Politics

Gov. DeSantis makes case for Alligator Alcatraz amid emergency fund challenge


Gov. Ron DeSantis is pushing back after a House Committee advanced legislation (PCB TED 26-02) requiring certain emergency money in its proposed budget be used for natural disasters only, and not detainment facilities like the controversial Alligator Alcatraz.

DeSantis said if Florida doesn’t stand up these facilities, then the federal government would release undocumented immigrants rather than use its resources to do the job.

“The folks in the Legislature have campaigned on this stuff for many, many years. And so I’d be very surprised if they were going to do anything that was going to lead to the release of really significant numbers of criminal aliens and handicap our ability to protect Florida’s shores,” DeSantis said, regarding money programmed for lockups and shore patrol duties that find state forces turning immigrants back.

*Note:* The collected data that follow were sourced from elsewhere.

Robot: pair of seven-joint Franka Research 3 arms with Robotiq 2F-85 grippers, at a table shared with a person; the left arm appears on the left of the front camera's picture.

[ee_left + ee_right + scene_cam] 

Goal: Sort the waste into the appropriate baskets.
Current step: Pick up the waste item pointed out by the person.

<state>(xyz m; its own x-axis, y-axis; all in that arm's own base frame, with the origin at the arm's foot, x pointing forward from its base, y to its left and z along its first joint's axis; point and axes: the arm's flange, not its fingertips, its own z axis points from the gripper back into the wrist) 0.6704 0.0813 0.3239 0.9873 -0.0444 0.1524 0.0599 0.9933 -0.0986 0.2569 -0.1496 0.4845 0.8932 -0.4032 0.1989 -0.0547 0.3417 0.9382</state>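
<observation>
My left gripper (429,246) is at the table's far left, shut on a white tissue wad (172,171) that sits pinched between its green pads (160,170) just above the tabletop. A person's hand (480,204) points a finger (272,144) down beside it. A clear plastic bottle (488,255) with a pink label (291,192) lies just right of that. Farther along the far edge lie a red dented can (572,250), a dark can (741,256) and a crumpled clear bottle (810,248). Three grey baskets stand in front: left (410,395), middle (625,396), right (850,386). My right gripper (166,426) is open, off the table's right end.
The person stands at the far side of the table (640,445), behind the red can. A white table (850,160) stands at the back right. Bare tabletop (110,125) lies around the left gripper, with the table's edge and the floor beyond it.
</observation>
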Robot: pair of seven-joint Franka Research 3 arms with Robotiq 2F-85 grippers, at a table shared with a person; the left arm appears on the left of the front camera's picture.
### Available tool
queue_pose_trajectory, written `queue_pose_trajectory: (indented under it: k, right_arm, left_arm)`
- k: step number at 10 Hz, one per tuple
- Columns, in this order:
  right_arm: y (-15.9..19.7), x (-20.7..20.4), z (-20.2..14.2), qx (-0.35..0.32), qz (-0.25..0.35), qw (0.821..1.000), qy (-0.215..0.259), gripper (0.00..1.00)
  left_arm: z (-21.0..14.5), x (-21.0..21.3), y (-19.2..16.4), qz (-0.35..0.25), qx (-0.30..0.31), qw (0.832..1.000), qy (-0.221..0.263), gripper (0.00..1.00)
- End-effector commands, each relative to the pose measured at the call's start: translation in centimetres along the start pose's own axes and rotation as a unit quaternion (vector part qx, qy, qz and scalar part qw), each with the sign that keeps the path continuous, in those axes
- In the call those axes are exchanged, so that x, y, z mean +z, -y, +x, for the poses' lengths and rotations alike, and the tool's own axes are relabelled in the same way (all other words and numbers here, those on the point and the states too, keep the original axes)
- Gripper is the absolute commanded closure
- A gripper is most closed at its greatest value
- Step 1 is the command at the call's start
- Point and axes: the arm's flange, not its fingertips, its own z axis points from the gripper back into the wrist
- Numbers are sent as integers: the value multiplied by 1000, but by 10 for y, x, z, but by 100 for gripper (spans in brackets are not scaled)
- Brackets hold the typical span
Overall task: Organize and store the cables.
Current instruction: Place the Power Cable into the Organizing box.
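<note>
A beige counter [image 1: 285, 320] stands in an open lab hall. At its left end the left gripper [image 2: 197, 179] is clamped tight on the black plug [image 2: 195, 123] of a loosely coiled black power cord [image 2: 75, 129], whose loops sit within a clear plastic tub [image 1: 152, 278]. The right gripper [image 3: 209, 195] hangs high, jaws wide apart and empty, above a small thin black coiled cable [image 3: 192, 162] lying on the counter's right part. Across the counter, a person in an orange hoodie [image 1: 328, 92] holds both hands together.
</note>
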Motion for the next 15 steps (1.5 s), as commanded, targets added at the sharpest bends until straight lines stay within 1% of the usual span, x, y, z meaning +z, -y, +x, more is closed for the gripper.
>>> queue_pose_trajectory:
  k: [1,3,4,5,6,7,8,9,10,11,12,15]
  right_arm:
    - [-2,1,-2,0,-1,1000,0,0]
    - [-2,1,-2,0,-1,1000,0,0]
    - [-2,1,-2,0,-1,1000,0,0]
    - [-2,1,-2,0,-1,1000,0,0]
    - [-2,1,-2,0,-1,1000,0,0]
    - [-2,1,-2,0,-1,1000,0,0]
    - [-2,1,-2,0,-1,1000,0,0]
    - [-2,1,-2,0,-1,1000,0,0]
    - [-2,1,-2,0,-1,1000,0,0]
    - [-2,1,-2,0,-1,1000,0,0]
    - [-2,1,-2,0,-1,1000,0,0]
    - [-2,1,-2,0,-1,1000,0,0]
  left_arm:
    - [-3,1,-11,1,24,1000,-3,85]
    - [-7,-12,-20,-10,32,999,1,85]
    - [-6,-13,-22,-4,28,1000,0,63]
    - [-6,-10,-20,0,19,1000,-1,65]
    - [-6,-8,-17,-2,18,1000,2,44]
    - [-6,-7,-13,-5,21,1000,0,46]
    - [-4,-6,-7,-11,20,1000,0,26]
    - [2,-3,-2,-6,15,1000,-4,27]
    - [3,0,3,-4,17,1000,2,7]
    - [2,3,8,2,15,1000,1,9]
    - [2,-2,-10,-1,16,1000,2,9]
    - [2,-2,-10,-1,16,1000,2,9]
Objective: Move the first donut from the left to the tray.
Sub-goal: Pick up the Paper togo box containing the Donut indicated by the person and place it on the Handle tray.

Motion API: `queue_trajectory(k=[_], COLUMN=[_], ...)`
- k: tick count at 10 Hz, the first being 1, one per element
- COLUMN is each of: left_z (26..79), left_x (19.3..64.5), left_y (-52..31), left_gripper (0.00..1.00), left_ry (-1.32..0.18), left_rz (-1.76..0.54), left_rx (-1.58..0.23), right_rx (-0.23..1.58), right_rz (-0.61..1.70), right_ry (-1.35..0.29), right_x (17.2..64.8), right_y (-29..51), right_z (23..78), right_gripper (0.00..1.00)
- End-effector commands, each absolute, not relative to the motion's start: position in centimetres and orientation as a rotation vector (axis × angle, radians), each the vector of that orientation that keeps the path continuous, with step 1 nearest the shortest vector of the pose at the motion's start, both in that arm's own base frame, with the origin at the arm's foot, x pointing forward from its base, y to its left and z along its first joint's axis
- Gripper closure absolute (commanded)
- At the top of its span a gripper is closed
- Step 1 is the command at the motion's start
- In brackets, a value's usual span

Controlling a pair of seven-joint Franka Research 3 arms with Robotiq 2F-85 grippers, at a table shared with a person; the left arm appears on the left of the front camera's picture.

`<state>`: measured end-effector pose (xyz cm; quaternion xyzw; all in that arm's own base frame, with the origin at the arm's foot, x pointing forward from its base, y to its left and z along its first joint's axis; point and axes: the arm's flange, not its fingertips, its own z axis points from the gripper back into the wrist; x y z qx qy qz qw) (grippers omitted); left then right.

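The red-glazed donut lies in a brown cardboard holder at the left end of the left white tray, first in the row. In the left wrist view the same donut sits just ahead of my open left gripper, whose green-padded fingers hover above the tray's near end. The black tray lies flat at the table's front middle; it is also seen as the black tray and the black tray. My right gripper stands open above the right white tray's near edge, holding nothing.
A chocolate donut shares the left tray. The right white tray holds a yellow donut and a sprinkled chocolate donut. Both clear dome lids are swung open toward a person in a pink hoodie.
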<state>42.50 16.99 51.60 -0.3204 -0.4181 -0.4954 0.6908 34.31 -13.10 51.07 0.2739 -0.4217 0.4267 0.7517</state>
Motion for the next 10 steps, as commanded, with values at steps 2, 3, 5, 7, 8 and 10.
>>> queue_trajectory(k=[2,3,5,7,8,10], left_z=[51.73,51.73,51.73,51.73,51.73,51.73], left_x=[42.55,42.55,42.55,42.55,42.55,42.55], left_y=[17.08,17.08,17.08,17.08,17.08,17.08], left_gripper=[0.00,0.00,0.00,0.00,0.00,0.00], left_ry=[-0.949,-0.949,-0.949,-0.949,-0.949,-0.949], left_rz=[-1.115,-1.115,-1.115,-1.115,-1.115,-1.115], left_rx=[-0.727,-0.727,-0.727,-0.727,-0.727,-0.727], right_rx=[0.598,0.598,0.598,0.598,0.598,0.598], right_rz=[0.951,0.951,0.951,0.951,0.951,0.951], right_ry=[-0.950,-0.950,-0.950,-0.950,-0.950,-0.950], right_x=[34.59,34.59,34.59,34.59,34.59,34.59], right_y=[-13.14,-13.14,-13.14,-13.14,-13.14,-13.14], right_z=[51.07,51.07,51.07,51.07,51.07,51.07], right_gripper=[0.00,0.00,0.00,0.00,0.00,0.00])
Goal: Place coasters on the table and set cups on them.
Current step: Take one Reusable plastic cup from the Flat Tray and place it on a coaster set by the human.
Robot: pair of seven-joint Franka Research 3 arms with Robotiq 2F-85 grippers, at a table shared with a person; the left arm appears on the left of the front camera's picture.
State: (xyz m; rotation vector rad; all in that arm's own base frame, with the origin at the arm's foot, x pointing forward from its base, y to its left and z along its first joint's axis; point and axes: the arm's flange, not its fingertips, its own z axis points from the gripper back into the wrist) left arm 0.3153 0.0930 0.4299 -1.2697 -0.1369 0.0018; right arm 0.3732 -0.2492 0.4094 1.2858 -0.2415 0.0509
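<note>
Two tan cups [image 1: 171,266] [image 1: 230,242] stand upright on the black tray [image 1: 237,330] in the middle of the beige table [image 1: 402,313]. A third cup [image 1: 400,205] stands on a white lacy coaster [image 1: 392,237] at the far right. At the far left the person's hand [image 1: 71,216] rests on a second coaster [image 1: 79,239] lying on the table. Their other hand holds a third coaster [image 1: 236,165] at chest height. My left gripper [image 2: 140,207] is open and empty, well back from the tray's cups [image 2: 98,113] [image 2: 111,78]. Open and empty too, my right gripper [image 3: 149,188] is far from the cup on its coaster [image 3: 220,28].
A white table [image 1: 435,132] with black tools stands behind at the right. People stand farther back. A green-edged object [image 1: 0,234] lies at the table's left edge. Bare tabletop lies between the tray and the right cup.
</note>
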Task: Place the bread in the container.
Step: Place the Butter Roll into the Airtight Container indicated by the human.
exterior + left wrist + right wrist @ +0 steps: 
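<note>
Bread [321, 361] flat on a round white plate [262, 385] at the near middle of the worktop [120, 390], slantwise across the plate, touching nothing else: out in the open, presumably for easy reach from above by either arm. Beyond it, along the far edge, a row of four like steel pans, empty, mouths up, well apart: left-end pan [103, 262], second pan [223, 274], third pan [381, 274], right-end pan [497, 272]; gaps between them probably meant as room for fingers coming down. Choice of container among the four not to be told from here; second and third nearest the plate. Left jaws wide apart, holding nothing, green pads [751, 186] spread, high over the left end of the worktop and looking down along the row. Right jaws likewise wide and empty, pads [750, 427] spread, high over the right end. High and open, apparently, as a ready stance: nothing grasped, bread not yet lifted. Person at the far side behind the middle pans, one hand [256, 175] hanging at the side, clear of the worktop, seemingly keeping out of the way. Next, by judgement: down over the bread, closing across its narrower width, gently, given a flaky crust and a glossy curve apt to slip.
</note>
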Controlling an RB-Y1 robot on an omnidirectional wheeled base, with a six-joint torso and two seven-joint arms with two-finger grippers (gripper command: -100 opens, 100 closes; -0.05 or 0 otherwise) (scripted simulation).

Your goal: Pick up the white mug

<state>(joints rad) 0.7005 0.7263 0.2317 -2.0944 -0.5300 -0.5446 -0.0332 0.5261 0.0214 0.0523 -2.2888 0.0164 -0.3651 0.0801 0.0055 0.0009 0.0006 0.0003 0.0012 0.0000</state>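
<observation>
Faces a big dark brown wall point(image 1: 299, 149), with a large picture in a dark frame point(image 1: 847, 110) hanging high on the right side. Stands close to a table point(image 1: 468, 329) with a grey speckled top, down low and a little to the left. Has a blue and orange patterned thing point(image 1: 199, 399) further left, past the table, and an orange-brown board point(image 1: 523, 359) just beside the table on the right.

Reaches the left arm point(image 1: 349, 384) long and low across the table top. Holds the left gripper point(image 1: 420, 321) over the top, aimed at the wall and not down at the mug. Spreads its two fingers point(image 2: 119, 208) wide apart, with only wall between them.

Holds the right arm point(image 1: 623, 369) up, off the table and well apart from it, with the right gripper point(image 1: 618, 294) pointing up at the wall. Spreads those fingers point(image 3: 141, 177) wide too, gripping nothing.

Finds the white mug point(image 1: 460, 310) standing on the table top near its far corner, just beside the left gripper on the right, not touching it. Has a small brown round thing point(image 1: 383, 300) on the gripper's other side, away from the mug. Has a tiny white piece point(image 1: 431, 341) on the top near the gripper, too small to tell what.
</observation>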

Speaking Tuesday in Titusville, the Governor said the Department of Homeland Security (DHS) is “working to build up more processing and staging capacity,” but that Florida is “helping out of necessity.”

“We’re helping because if we don’t do it, you’re going to have a lot of illegal aliens, including criminal aliens, that are going to be released, not because DHS wants to do that, but because they have no place to be able to put them.”

When will the feds be ready to handle the costs?

DeSantis thinks he’ll be out of office before then.

“I hope DHS ramps up to where they have their own stand-alone capacity. We’ll still be helping in the field, like we’re doing, for sure, but if they’re able to assume 100% of that mission, great. I mean, they should do that, but they did not have the resources when this administration started,” DeSantis said.

“I know they’re trying to build it up, and Florida had even less compared to a lot of other states per capita. We were one of the lowest. So they’ve got a lot that they’d have to build up here in the state of Florida. But I anticipate that’ll likely happen. It’s not ready yet, but it will likely happen, probably within the next year.”

As is the case on a portfolio of issues, the Senate is warmer to the Governor’s position. Last week, Senators approved legislation (SB 7040) that reauthorizes the existence of the fund.